= Wichita Falls Railroad Museum =

Railroad museum in Texas

The Wichita Falls Railroad Museum is a Railroad museum in Wichita Falls, Texas. It was founded in 1980 to establish a museum of railroad, streetcar, and pioneer history. Starting its existence in the town's historic Depot Square, it changed locations over time, but since 1992 has been located back in Depot Square.

Rolling stock includes the Fort Worth and Denver Railway No. 304 steam locomotive, and the Missouri–Kansas–Texas Railroad (also referred to as the 'KATY') diesel switcher No. 1029, as well as Commuter Cars, Pullman Troop Sleepers, Dining Cars, Post Office and Baggage Cars, Cabooses and more.

== History ==
It was founded in 1980 to establish a museum of railroad, streetcar, and pioneer history. Starting its existence in the town's historic Depot Square, it changed locations over time, but since 1992 has been located back in Depot Square, atop the site of the former Wichita Falls Union Station.

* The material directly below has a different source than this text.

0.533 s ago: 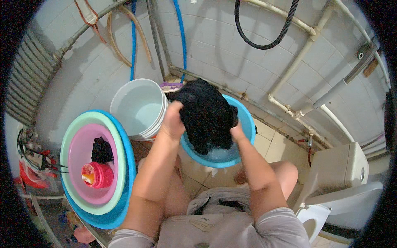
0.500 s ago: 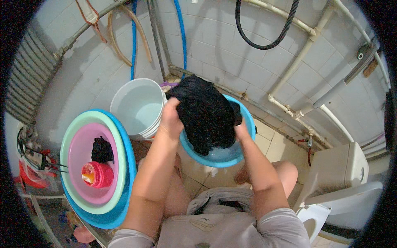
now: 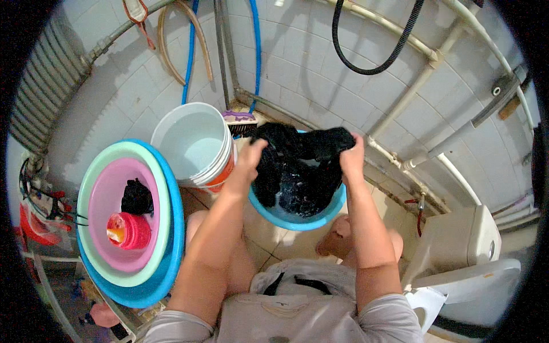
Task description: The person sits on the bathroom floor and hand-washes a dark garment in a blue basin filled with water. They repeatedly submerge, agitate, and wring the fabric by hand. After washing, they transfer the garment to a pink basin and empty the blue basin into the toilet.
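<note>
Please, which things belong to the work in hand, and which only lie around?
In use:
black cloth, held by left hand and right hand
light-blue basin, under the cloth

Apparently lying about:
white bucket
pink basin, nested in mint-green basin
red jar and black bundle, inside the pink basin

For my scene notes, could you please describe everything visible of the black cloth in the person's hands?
The cloth is plain black, soft and wet-looking, with pale suds or water glints on its lower part. It is bunched and creased, held between the left hand and the right hand, one at each side. It hangs down into the blue basin, hiding much of the far rim. Its exact garment type cannot be told.
</note>
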Demonstrator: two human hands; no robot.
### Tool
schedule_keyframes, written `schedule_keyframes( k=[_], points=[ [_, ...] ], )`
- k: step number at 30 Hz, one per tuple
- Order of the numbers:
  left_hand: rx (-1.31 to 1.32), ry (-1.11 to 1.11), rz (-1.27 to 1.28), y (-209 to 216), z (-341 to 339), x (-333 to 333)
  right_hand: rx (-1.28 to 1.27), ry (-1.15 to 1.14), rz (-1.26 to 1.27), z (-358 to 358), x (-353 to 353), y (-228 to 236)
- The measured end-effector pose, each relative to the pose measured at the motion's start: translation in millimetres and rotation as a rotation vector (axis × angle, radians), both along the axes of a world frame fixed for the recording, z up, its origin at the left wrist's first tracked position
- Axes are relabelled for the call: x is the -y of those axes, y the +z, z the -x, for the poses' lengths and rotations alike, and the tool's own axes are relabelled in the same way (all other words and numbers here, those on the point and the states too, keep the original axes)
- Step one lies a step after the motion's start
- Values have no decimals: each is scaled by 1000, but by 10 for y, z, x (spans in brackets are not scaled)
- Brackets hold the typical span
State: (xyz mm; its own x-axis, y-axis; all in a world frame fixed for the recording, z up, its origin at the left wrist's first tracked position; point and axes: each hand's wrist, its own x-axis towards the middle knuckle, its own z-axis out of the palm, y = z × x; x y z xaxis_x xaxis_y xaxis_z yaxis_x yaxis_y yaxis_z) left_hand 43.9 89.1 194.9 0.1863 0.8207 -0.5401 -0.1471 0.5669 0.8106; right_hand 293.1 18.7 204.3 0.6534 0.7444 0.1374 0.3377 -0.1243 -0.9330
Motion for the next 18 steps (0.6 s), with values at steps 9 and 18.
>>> schedule_keyframes(
  k=[9, 18],
  points=[
    [-1182, -715, -728, -858, -499, 351, 671, 719, 519, 252, 266, -1164],
    [-1312, -885, -733, -1454, -788, 264, 815, 639, 603, 376, 79, -1440]
  ],
)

The museum was closed in November 2020 because of the COVID-19 pandemic. Museum officials originally agreed with the City of Wichita Falls, which owned the museum building, to terminate the lease and, by the end of 2021, ship the contents to the Museum of North Texas History, also in Wichita Falls. However, by May 2022, no final plan regarding what to do with the artifacts had been approved by the City of Wichita Falls, and the artifacts remained behind locked gates in their old location. In 2023, the museum board was granted a lease of one year after a unanimous vote with the Wichita Falls city council.

Another lease was granted to the museum in 2024. As part of a plan to revitalize the museum, special events such as staged bank robberies, shootouts, murder mysteries, and other things such as Christmas parades were proposed as a way to generate engagement with the non-profit. Progress since then has been made, such as restoration projects and fundraisers. The museum is on track to a full reopening, but is still looking for volunteers and donations to help them expedite the process. Plans to build a brick platform have also been proposed as the museum is on the former site of the Wichita Falls Union Station.

== Artifacts ==

=== Fort Worth & Denver No. 304 ===
No. 304 is a B-4-R type locomotive built in 1906 by the Brooks Locomotive Works, for the Fort Worth and Denver Railway. It was converted to burn oil in 1929, but still looks practically Identical to other B-4-R locomotives delivered to the Colorado and Southern Railway, the parent company of the Fort Worth and Denver Railway. No. 304 was donated to the Wichita Falls Rotary Club in 1955, and later donated to the Wichita Falls Railroad Museum where it remains today.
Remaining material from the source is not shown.